The bar is threaded so turning to screw them into the bar should allow you to get the bar then knife out. Worthwhile to sharpen while you have these out.

From the age, these could be stuck. I would spray some rust penetrate before you attempt to remove.

You can make a quick and easy jig to hold the knives to sharpen on e.g., abrasive and flat plate, which is what I do.

I made this from a piece of scrap. Table saw cut for the desired depth of the knife. Works for me.
Thanks. I figured that out when I was reinstalling the knife. They're fairly sharp already and pretty clean so I don't think I'll be sharpening them soon. It seems the jointer was pretty well taken care of mostly. None of the bolts were stuck, even the jack screws were easy to turn. I was surprised I could turn them by hand when it was out.

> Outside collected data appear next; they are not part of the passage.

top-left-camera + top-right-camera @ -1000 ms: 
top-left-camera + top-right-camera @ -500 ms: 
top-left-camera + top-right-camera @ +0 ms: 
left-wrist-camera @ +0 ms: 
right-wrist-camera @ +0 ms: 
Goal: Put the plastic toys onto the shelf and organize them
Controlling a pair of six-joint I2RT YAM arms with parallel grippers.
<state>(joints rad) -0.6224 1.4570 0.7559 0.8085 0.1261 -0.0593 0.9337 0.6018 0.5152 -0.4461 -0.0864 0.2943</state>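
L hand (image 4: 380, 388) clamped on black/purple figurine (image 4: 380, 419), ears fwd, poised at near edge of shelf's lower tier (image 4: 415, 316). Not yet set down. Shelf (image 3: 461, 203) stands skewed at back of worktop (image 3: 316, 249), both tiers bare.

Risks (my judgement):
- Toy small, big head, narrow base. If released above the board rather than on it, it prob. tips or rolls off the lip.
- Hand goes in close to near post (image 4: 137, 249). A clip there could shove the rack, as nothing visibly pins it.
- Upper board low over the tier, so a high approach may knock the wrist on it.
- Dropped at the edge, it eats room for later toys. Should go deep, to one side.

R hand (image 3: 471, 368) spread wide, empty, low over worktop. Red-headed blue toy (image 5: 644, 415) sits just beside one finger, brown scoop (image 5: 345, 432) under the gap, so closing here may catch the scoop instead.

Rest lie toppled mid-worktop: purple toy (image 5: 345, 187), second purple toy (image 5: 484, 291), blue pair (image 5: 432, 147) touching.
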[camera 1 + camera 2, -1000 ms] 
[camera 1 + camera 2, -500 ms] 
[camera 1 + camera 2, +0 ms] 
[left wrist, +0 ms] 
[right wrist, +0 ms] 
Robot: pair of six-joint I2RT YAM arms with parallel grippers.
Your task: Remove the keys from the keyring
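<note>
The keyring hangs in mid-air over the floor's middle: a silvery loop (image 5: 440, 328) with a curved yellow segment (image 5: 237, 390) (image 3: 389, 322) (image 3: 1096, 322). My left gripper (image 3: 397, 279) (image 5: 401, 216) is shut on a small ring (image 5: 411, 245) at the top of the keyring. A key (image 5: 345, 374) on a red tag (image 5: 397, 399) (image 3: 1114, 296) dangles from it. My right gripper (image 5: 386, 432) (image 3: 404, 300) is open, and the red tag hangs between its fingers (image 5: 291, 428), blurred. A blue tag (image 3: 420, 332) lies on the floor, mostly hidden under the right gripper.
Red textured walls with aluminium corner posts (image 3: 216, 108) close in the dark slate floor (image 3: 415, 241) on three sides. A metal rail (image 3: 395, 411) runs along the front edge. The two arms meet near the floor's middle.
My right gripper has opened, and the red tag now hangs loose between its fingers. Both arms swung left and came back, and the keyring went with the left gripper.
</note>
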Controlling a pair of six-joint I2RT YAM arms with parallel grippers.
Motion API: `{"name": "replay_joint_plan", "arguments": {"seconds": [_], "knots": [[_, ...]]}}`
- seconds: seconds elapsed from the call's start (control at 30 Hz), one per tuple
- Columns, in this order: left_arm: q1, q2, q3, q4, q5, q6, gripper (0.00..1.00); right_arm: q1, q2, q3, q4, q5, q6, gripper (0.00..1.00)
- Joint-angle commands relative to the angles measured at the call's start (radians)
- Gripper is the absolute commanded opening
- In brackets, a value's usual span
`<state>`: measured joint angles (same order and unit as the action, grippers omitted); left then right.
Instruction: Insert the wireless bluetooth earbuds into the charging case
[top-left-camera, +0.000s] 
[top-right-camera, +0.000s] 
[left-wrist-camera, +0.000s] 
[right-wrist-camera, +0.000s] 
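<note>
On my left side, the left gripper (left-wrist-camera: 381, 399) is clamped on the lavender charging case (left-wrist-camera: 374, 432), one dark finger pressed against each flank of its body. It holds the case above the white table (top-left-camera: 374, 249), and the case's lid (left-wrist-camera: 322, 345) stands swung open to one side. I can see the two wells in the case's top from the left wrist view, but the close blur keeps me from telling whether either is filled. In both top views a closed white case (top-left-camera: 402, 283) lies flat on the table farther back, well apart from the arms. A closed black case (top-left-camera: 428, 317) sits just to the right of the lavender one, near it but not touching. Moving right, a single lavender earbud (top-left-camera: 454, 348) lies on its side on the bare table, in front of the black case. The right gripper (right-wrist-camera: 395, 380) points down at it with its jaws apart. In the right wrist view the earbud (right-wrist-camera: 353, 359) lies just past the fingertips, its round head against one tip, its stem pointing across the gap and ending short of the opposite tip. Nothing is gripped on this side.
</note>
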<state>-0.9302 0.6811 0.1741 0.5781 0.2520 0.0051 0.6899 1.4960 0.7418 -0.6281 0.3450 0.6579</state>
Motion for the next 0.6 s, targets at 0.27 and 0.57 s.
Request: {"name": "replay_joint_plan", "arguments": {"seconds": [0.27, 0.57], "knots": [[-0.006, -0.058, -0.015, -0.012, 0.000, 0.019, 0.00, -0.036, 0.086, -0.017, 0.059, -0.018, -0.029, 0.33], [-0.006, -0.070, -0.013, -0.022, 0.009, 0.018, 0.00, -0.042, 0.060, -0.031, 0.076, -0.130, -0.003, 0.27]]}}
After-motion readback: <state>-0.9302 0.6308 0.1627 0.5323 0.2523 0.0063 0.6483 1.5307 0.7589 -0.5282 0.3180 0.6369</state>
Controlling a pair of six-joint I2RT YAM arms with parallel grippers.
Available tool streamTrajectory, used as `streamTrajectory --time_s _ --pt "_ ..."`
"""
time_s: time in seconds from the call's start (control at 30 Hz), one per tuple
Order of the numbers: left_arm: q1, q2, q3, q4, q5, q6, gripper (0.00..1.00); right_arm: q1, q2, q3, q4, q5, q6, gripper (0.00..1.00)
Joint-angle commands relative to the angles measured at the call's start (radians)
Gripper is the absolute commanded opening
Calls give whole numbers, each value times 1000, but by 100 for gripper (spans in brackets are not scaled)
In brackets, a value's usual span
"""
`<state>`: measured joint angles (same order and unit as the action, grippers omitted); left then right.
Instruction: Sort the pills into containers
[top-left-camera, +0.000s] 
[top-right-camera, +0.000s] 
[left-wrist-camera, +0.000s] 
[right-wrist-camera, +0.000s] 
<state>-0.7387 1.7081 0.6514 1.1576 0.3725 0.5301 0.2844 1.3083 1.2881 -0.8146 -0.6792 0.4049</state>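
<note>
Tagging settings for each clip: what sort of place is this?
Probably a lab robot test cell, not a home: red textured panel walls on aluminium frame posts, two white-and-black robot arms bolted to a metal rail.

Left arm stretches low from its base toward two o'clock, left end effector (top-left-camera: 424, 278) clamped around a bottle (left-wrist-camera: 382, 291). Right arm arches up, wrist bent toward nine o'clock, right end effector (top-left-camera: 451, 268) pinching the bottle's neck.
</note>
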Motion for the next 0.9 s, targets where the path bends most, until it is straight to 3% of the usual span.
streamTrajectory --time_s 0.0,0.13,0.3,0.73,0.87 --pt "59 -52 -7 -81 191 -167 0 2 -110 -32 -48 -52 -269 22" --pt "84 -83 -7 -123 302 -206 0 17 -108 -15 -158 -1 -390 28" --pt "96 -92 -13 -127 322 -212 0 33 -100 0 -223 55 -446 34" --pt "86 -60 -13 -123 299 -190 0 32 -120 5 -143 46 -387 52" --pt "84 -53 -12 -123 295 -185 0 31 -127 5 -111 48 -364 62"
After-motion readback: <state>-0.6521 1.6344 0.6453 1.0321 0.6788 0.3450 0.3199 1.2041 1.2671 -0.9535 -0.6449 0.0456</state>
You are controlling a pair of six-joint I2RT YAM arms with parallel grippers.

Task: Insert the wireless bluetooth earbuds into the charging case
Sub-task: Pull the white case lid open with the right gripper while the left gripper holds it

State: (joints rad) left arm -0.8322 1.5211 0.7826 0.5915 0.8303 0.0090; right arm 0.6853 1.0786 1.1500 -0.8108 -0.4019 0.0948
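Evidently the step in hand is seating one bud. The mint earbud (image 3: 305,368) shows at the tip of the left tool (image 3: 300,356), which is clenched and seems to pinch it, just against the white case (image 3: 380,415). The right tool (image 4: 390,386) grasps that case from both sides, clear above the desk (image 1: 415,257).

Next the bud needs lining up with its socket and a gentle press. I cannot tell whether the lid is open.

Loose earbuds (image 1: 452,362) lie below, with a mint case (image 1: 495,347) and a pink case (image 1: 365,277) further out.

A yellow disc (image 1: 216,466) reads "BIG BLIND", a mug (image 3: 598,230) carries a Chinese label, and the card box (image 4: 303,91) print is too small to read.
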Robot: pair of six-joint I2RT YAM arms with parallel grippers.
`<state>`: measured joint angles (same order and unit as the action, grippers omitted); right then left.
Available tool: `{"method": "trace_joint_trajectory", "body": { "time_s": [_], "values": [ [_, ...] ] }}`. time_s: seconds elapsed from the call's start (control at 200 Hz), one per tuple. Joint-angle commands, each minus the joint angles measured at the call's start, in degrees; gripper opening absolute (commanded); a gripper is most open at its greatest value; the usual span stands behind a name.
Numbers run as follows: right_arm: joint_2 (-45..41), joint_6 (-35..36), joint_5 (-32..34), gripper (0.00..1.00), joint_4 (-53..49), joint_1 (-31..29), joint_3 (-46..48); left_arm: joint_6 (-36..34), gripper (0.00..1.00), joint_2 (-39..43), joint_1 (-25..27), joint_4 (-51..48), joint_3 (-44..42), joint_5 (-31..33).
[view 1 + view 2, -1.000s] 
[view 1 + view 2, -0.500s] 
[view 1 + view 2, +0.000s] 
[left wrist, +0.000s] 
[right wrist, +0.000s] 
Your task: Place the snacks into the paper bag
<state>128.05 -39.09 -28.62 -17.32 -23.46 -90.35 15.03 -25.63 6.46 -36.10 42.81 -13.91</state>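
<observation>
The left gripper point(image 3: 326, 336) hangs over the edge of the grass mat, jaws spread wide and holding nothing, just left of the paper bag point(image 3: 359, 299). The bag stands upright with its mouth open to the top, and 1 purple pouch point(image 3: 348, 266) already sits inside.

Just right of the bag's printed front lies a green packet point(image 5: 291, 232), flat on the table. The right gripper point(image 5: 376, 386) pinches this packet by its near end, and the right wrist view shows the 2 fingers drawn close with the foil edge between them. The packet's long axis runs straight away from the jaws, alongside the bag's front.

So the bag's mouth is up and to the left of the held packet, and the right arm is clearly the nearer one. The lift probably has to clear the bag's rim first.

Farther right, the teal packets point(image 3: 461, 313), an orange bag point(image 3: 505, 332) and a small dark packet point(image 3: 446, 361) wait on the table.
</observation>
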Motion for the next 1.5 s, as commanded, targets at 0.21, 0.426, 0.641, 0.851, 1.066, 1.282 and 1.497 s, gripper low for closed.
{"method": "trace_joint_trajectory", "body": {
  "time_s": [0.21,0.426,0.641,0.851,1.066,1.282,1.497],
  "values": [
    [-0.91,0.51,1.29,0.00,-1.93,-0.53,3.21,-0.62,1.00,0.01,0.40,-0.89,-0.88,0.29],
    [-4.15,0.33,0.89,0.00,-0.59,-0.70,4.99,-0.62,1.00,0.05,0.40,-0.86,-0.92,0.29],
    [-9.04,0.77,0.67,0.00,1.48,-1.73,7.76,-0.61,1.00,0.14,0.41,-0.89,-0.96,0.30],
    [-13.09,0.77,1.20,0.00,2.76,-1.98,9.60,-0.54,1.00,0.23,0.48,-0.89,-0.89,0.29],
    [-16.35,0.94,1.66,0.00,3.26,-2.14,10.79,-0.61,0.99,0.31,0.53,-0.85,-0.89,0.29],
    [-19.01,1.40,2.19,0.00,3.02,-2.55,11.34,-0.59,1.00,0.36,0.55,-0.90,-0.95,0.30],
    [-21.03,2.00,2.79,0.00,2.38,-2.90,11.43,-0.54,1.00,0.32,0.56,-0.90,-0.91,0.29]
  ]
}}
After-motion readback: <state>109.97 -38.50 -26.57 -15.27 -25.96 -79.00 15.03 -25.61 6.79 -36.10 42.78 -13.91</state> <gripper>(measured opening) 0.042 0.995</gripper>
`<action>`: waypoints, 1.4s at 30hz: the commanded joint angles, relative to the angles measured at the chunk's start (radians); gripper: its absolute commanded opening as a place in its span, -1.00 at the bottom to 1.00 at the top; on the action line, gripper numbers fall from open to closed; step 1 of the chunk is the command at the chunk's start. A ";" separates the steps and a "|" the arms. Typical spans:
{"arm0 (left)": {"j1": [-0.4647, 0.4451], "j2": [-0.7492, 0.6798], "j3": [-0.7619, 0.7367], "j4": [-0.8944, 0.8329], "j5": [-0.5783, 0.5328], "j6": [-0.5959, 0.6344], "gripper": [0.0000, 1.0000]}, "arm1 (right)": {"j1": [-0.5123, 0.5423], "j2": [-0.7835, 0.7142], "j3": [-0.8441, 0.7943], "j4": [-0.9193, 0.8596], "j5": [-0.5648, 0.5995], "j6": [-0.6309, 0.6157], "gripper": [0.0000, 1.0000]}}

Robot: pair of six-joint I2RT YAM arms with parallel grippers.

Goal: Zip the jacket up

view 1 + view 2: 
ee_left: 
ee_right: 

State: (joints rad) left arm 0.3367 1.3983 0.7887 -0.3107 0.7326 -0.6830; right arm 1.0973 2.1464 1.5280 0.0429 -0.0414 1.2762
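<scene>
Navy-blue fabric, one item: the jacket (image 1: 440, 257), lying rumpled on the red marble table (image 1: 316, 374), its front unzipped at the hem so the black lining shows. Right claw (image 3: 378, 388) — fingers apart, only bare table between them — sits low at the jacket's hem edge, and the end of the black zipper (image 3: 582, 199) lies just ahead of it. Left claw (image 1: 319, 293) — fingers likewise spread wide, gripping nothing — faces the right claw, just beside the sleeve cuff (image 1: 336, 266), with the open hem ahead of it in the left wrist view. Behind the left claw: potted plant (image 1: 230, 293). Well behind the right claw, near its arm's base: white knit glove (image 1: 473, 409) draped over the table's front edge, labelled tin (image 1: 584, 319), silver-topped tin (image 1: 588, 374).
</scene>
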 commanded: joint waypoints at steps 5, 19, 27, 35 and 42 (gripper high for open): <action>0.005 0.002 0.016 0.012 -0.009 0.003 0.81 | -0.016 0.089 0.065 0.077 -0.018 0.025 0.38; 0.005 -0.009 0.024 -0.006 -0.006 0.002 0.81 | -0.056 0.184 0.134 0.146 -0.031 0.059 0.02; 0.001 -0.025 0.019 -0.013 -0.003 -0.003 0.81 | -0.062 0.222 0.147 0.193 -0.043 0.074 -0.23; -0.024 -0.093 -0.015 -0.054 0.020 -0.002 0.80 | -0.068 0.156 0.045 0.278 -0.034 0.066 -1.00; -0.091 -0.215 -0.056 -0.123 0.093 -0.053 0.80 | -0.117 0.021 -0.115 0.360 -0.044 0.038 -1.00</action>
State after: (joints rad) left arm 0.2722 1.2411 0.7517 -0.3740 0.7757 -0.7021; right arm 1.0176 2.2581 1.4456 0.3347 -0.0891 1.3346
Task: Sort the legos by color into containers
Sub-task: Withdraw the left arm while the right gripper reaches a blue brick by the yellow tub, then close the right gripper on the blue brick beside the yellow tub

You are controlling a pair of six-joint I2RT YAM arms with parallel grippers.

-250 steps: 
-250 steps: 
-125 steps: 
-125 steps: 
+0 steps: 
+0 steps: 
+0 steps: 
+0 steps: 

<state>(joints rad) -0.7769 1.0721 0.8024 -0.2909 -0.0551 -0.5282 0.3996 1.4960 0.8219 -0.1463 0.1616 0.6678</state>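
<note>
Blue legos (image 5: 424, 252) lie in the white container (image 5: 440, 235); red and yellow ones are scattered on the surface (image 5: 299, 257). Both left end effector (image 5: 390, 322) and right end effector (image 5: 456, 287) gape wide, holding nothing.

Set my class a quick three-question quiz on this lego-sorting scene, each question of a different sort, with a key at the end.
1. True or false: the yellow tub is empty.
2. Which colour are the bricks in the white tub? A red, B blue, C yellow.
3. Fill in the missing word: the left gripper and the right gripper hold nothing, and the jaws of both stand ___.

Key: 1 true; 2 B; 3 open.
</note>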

That's an awesome jig though! I'll probably use it for when I do sharpen the knives. I don't think I'll get a lot of use out of the machine since it's so small and has the flimsy fence. I'll have to take some time to work out the kinks, but I don't have a lot of it right now. I just needed flat edges from old wood for another jig I built today. this thing doesn't work great for long stock, but it got the job done well enough.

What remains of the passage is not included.